Don’t forget to enter the Yenta’s Gone Nuts Contest—tell me about your worst holiday gift and you could win $25 in chocolate treats. Winner announced Friday!
I know y’all are busy. There’s eleventy billion other websites out there competing for your attention, and I am super grateful you’ve chosen to spend a few moments with me (an average 1.7 minutes, according to Google Analytics.)
Sometimes I even get to run into you local readers in person, like at the JEA when I’ve just finished a sweaty workout and I’m really hoping you don’t stand too close to me because I can’t remember if I actually used the deodorant this morning or just looked at it before Little Yenta Girl ran into the bathroom with a fork entangled in her hair because she wanted to comb it like The Little Mermaid, or, in the parking lot at Publix after I’ve just flipped you the finger for swooping into my parking space (really sorry about that, Miz Bernice, I didn’t realize it was handicapped. Next Thursday, Senior lunch is on me.)

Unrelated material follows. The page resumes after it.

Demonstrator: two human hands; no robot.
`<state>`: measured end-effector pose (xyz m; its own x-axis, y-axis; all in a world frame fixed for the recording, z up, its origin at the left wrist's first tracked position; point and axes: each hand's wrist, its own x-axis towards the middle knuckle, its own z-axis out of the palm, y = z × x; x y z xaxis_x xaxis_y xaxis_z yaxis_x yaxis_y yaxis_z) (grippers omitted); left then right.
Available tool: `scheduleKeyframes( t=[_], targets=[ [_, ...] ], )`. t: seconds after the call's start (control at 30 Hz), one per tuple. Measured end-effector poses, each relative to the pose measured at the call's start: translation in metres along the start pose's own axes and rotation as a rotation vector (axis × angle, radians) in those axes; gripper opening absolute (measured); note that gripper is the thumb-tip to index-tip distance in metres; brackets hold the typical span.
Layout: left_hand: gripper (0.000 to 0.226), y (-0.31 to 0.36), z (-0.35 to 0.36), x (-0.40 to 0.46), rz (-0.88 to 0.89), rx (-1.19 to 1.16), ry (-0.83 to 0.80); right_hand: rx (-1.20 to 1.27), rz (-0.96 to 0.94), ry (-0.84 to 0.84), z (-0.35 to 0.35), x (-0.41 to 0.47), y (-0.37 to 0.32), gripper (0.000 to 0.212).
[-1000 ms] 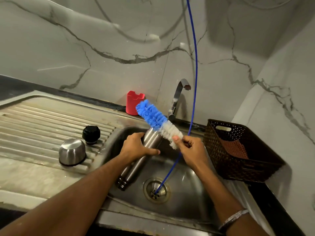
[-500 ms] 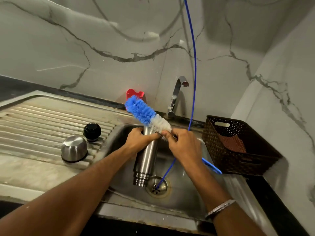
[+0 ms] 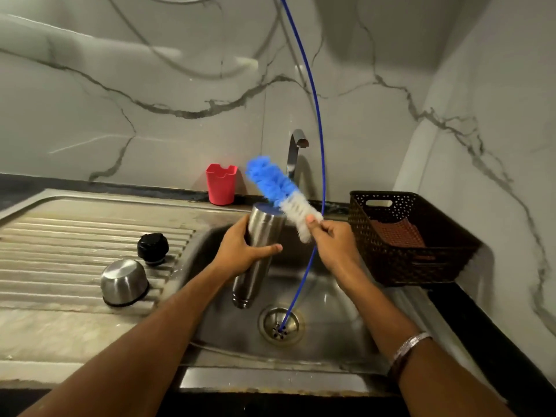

You’re always so nice and gracious, and it really throws me for a loop that there are so many of you out there. I can’t read the Googly Anal report thingies very well, but it seems like there’s more of clicking around in here than just my mother, so I’m kinda flummoxed as to why last week’s Oh Nuts! Chocolate Contest was such a flop. Only a handful of you entered, and of those, NOT ONE of you left an email so I could contact you. Was it too easy? Too contrived? Your snubbing is feeling as bittersweet as old gelt. You’ll click on a ridiculous Facebook ad about winning an iPad, but the idea of free chocolate does not entice you?
So, I’m thinking “do-over.” And this time, let’s make it a little more interesting:
Yo, Yenta!’s Gone Nuts Chanukah Contest
Open a new tab and visit the Oh Nuts! and pick a favorite treat.
In the comments section of THIS POST THAT YOU ARE READING RIGHT NOW, paste the URL (just copy and paste the address) of your treat—look, the Oh Nuts! people need their props!
Then, please entertain me with a few words about the very worst, inappropriate and/or crappiest Chanukah or Christmas present anyone ever gave you. I want to know about six-toed socks, lacy panties from your bubbe and racist fruitcakes. Live animal tales and office holiday “white elephant” horror stories are especially welcome.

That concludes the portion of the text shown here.